• [WORK ITEM]: Where a line below holds the string "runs", that line goes into the answer.

Collected data:
******************************
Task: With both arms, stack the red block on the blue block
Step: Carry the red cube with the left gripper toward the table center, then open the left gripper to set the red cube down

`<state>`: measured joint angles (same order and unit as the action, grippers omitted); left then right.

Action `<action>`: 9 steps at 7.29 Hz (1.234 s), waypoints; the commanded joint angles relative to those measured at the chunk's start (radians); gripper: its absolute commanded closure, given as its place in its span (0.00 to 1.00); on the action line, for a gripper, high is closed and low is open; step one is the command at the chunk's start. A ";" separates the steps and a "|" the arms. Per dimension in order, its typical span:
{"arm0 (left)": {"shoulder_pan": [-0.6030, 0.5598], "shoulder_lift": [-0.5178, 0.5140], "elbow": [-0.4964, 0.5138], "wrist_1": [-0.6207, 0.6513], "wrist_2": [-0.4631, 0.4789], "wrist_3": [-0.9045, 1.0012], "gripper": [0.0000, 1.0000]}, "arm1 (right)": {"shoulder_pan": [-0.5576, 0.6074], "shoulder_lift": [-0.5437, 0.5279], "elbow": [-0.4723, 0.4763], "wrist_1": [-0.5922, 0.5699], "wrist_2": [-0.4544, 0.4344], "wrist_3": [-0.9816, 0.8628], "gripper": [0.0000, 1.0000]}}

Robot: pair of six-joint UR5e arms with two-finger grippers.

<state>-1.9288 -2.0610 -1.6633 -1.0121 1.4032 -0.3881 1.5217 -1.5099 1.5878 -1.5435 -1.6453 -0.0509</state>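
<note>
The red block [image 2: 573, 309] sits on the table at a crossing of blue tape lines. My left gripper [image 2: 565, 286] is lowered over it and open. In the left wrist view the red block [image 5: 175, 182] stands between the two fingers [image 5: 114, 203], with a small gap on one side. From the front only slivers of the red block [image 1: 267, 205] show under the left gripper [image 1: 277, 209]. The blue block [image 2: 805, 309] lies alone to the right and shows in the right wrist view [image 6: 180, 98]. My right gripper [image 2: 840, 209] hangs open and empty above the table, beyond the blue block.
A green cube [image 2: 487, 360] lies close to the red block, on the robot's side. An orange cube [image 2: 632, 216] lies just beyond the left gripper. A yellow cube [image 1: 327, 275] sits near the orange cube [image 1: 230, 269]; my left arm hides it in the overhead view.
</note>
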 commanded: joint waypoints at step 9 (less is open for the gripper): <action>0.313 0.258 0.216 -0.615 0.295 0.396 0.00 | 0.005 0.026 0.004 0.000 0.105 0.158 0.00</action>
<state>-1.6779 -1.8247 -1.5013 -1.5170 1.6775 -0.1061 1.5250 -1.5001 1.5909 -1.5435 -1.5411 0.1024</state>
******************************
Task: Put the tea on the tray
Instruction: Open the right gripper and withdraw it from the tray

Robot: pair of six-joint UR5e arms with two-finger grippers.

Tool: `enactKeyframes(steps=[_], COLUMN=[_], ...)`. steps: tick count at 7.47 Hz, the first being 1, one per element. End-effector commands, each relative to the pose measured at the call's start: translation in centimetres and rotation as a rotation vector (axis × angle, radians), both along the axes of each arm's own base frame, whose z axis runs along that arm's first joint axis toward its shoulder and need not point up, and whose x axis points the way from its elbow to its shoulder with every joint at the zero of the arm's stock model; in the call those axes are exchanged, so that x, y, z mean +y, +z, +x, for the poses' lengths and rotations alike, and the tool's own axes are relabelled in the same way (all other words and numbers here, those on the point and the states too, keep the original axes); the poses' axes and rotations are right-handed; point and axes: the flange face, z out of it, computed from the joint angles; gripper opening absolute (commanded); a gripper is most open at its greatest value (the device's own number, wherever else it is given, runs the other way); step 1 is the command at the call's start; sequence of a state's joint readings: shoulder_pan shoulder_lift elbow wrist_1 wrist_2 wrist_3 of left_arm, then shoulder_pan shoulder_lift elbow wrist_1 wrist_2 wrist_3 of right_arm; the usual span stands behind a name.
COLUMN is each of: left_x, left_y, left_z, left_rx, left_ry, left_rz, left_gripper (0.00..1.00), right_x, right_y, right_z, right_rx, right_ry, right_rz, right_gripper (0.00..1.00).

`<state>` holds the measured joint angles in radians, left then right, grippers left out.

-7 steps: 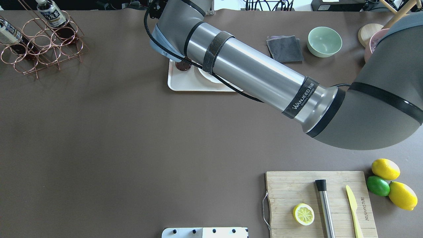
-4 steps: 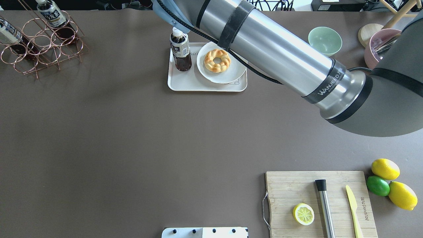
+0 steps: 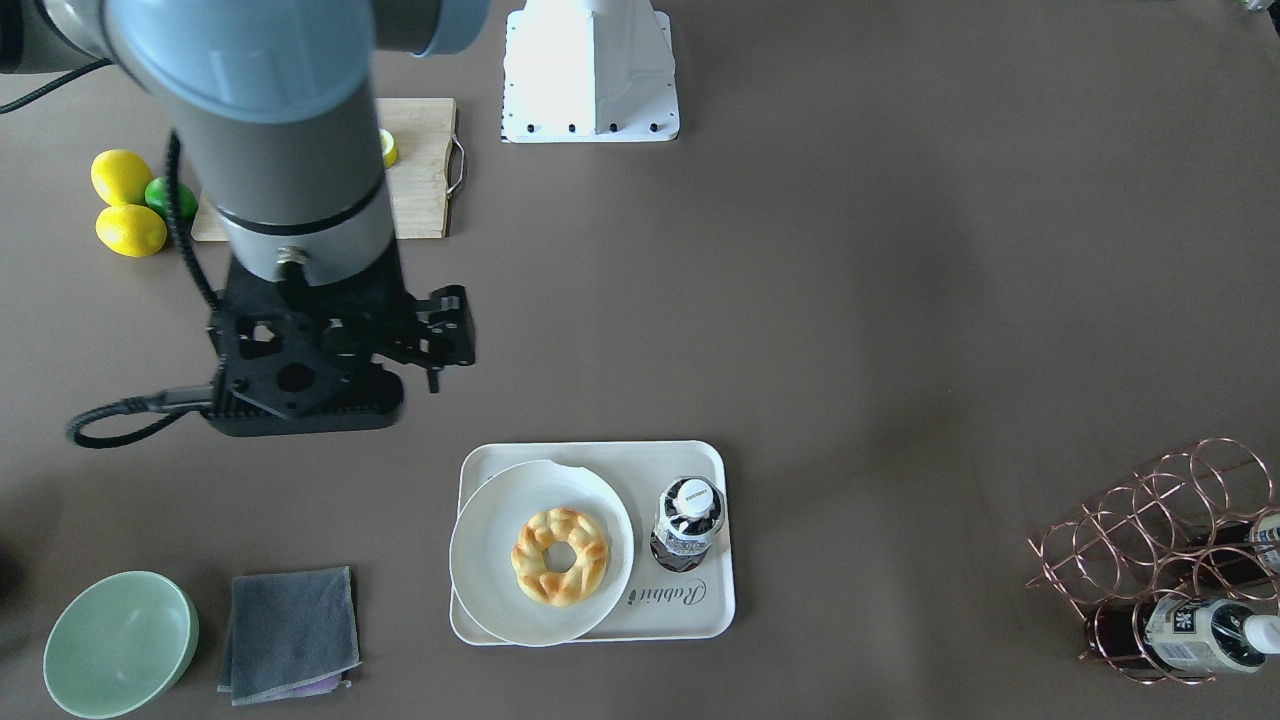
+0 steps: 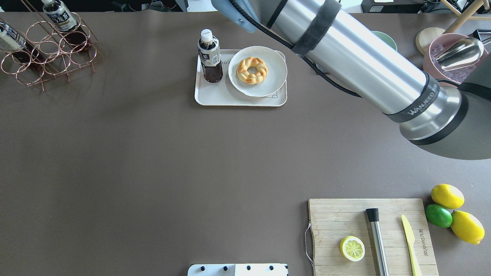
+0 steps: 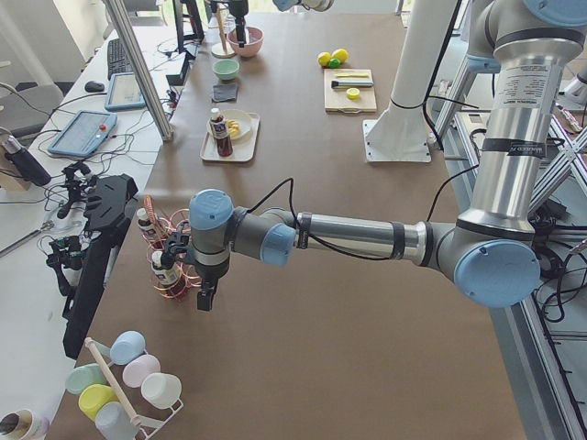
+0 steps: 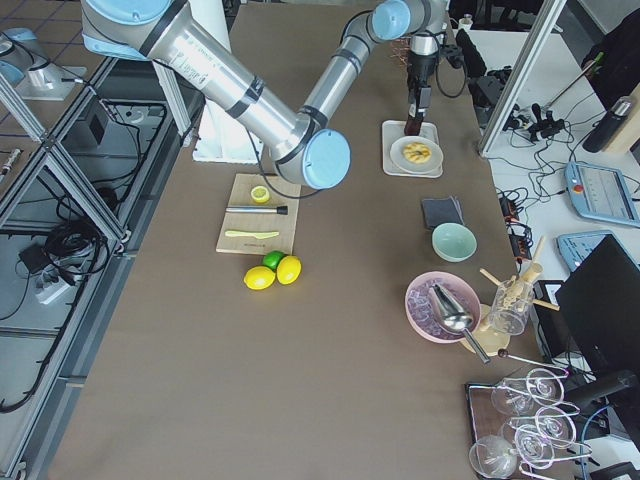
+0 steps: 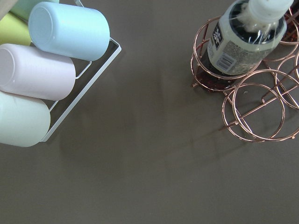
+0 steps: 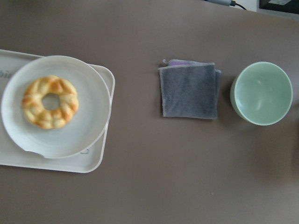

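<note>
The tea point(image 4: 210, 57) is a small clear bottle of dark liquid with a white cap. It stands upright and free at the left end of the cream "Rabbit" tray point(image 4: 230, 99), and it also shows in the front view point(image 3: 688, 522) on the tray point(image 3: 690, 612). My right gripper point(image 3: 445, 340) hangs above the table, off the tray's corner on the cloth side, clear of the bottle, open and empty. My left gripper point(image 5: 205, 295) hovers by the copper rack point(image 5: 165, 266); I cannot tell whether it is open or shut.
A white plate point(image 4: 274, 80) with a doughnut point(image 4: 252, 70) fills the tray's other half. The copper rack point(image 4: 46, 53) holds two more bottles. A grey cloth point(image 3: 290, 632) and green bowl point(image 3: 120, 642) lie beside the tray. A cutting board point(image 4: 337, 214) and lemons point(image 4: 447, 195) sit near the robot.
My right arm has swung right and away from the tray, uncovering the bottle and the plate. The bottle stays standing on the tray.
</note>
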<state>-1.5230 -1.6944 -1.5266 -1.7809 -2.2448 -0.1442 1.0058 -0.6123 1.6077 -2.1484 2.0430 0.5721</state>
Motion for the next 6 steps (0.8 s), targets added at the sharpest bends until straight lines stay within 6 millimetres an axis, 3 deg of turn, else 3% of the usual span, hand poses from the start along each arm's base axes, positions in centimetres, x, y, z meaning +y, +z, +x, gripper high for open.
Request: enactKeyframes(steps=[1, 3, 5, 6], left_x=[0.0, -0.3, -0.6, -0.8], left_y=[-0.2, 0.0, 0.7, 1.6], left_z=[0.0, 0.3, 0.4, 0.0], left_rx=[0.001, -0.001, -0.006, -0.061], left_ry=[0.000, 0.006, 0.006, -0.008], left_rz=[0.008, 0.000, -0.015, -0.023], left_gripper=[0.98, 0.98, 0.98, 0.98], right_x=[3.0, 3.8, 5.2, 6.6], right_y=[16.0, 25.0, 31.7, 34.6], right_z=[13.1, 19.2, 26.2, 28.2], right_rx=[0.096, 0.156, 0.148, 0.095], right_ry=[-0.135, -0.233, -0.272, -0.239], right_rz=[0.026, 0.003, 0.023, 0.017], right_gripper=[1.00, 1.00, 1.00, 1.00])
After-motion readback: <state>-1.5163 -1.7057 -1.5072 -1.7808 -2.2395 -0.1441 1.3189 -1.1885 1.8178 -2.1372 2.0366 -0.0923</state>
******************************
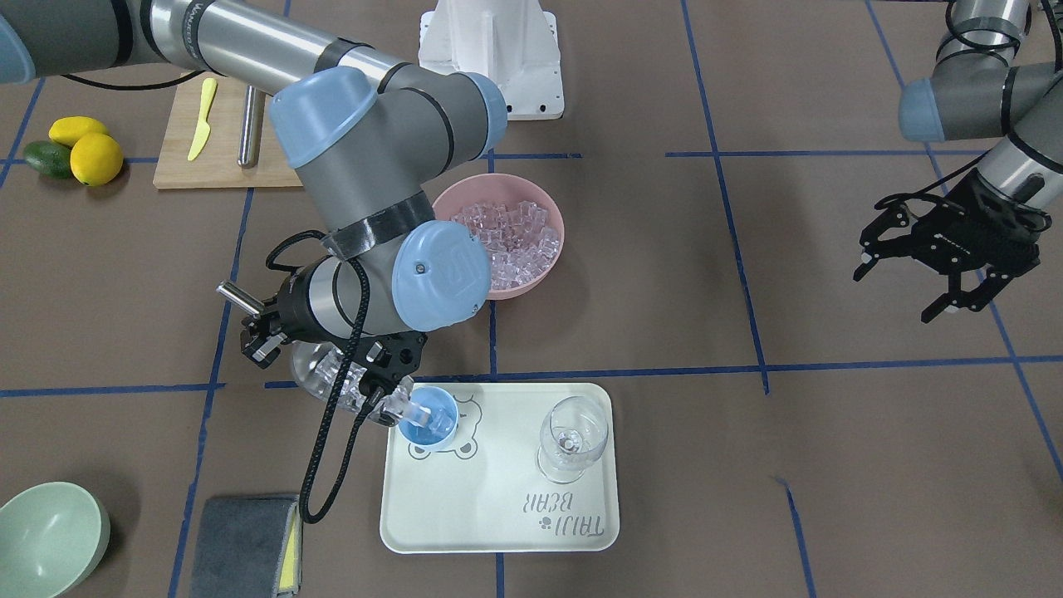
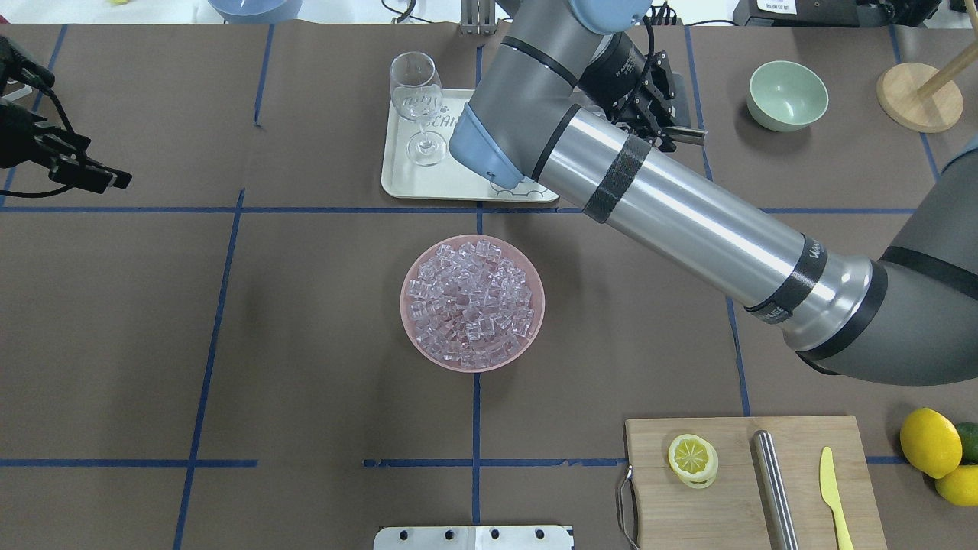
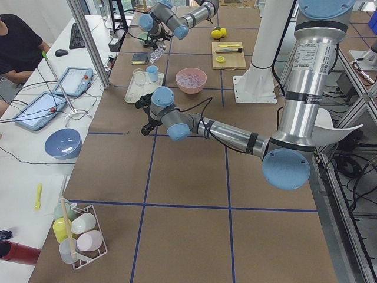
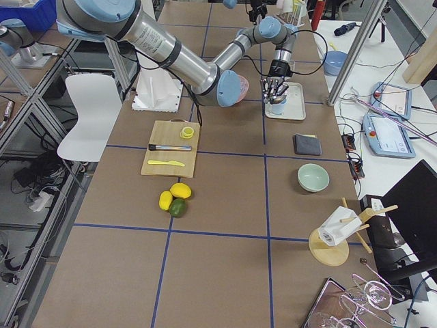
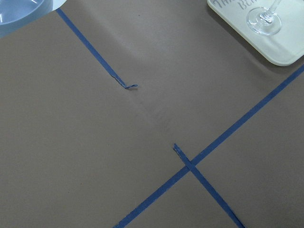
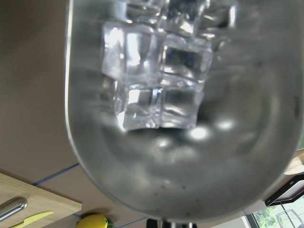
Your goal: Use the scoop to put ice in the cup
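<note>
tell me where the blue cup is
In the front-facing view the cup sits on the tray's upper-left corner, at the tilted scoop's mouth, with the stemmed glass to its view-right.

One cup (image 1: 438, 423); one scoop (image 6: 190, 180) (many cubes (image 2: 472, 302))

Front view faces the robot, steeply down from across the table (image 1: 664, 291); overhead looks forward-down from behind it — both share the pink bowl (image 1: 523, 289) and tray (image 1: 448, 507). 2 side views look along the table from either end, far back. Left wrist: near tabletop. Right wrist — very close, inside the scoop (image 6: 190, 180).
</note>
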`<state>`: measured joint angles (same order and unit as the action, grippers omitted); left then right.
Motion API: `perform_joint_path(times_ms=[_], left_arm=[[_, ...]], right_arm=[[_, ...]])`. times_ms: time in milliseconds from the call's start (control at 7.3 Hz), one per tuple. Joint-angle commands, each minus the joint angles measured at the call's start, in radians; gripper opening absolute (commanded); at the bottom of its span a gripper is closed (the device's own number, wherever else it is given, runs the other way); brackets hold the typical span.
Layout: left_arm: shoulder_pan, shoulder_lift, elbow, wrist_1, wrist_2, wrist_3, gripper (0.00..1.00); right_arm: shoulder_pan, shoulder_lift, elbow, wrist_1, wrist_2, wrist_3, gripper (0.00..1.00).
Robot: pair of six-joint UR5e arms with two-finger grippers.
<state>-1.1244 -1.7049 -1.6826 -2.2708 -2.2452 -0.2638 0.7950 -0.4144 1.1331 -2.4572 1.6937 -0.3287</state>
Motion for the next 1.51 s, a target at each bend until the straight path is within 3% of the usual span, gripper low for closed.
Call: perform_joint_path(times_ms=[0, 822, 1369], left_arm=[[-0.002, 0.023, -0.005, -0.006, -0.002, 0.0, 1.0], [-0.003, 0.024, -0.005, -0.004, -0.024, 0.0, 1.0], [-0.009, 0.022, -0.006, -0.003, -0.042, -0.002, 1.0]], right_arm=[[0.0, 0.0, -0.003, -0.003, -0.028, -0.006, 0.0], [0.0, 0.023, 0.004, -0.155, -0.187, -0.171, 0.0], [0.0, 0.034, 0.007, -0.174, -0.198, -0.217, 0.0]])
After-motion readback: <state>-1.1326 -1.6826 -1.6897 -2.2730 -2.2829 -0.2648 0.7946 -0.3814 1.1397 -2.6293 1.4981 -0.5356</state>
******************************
• [REPLY TO THE TASK]:
Tool: `enactKeyframes(steps=[_], COLUMN=[_], ...)`. steps: tick count at 7.47 Hz, the first being 1, one per element. End-effector commands, each relative to the pose measured at the call's start: translation in centimetres and rotation as a rotation vector (axis × angle, radians), both along the axes of each arm's own base frame, whose z axis runs along that arm's first joint axis toward its shoulder and need not point up, and whose x axis points the way from its elbow to its shoulder with every joint at the zero of the arm's stock model; in the call those axes are exchanged, so that x, y, z mean +y, +z, +x, for the poses' lengths and rotations alike, and the tool's own axes are relabelled in the same way (all other words and numbers here, those on the point and the states too, keep the original axes); the poses' axes and rotations are right-handed; point and axes: the flange face, z out of it, computed from the joint angles; gripper opening absolute (commanded); a gripper is most open at its greatest value (the device's own number, wherever else it is given, runs the other way); step 1 is the command at the call's start; sequence of a state's joint readings: shoulder_pan shoulder_lift elbow wrist_1 wrist_2 wrist_3 of left_arm, then shoulder_pan shoulder_lift elbow wrist_1 wrist_2 wrist_3 of right_arm; the usual span stands behind a name.
Motion API: `perform_joint_path(times_ms=[_], left_arm=[[_, ...]], right_arm=[[_, ...]])`. times_ms: time in milliseconds from the call's start (control at 7.3 Hz), one per tuple. Joint-angle commands, each minus the joint angles measured at the call's start, in radians; gripper opening absolute (commanded); at the bottom of its span a gripper is closed (the device's own number, wherever else it is given, runs the other way); brackets hold the typical span.

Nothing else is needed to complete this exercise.